Which lines of the data below hold "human"? Copy each of them.

===== DATA EXTRACT =====

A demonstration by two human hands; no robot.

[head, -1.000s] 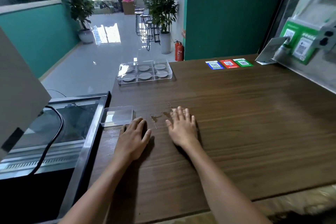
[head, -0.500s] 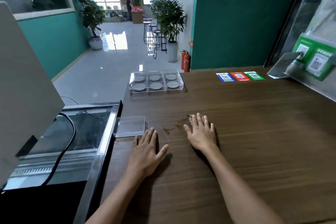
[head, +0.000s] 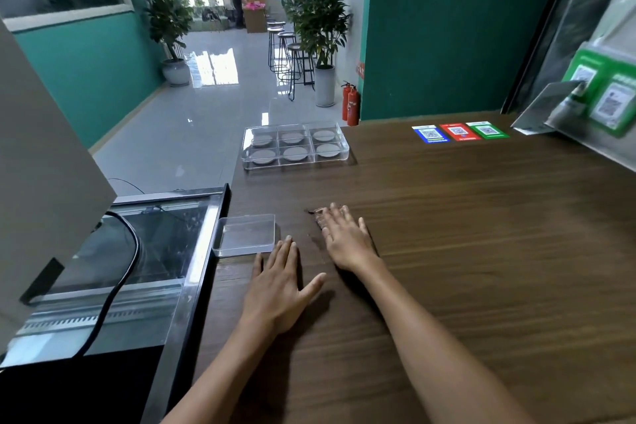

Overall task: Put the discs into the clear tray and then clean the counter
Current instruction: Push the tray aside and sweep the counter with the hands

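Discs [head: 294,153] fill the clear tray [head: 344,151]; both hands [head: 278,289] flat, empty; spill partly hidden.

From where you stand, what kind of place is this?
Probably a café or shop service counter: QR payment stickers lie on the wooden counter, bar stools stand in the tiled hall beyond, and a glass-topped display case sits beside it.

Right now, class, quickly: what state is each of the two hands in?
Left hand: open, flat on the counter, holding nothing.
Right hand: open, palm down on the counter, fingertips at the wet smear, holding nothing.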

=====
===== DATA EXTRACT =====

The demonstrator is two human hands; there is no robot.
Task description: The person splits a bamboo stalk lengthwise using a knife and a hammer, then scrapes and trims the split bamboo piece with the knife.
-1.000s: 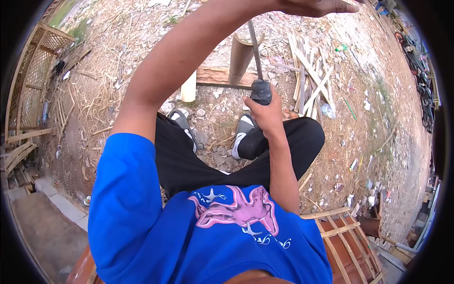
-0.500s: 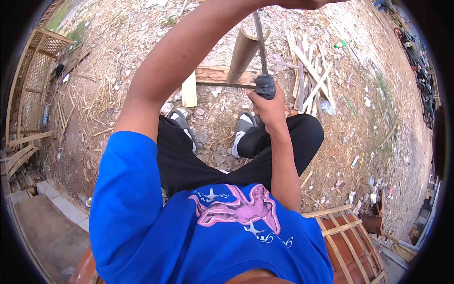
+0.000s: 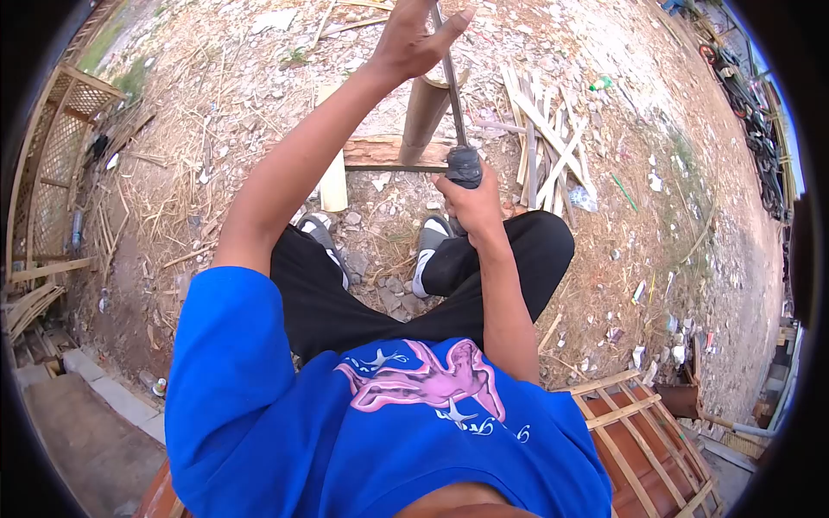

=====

EXERCISE RESPONSE »
A demonstration by two human hands; no robot.
The demonstrator is two human hands; there is no robot.

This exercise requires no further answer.